Lisp is the underlying runtime environment and SPAD relies on direct calls to Lisp to provide basic functionality. The names of these function calls end with $Lisp.
I am searching through the FriCAS library code to find what Lisp functions are called from SPAD code.
As Waldek Hebisch explains here the $Lisp calls are of 3 types
- Wrapping Lisp functionality to make it available as Spad functions.
- System interface such as accessing files.
- What Waldek describes as 'interpreter functions' this code is independent and could equally well be written in SPAD.

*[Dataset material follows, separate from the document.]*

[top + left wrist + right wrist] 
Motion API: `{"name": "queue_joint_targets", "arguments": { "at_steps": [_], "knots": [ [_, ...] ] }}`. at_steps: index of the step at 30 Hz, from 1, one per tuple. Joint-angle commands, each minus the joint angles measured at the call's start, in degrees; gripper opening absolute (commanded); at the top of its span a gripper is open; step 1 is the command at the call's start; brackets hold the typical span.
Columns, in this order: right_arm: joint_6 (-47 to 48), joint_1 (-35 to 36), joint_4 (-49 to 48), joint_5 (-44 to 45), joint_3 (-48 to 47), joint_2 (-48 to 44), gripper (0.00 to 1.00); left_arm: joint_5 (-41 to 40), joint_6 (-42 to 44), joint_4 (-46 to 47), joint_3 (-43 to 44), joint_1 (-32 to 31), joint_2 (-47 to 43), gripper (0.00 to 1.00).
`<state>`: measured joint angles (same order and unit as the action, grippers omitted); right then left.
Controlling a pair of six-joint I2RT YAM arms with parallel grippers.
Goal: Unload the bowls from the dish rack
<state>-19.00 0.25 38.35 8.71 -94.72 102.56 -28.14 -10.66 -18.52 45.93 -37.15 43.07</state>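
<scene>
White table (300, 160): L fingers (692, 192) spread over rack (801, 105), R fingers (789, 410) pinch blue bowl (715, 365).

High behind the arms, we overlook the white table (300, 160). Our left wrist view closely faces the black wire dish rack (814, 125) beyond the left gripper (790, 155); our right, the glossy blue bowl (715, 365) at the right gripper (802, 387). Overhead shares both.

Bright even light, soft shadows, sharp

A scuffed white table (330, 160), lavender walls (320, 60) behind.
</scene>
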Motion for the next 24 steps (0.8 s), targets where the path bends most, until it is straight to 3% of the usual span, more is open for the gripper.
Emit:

If you look at top users of '$Lisp' calls you will see:
- ../algebra/omdev.spad.pamphlet:59
- ../algebra/fortran.spad.pamphlet:57
- ../algebra/sf.spad.pamphlet:56
- ../algebra/files.spad.pamphlet:55
- ../algebra/si.spad.pamphlet:54
- ../algebra/u32vec.spad.pamphlet:41
- ../algebra/list.spad.pamphlet:39
- ../algebra/string.spad.pamphlet:36
- ../algebra/integer.spad.pamphlet:35
- ../algebra/mathml.spad.pamphlet:32
- ../algebra/boolean.spad.pamphlet:24
- ../algebra/numarr.spad.pamphlet:22
Most of them wrap Lisp functionality and make it available as Spad functions. For example in sf.spad we have
x + y == add_DF(x, y)$Lisp
This effectively tells Spad compiler how to add machine floats. _All_ other places in algebra which want to add machine floats should use '+' from DoubleFloat instead of calling underlying Lisp operation. Operation like this form largest and most important group, basically anything we do with integers, machine floats, booleans, stings, lists will end up being performed as one or more Lisp operations. So all primitive operations are taken from Lisp and other are written in terms of primitives (via Spad wrappers). Normally you should have no need to directly use Lisp primitives, because you can get the same effect from Spad operations. Of course, you need Lisp primitives when you want to add new basic type, but then you need _new_ primitives specially written for your new type.
Other group of operations are ones which form system interface. Such operations form bulk of '$Lisp' calls in 'files.spad'.
Next, there are calls to interpreter functions. Those are candidates for replacements by Spad code. In principle user may want to call them. Note however that functions which looked useful are typically exposed via Spad interface. Also, technically it is possible to call from Spad arbitrary interpreter function and there is no reason to think that functions already called are more likely to be called than other. So when you think about documenting such calls for possible uses, you really have task of documenting interpreter functions.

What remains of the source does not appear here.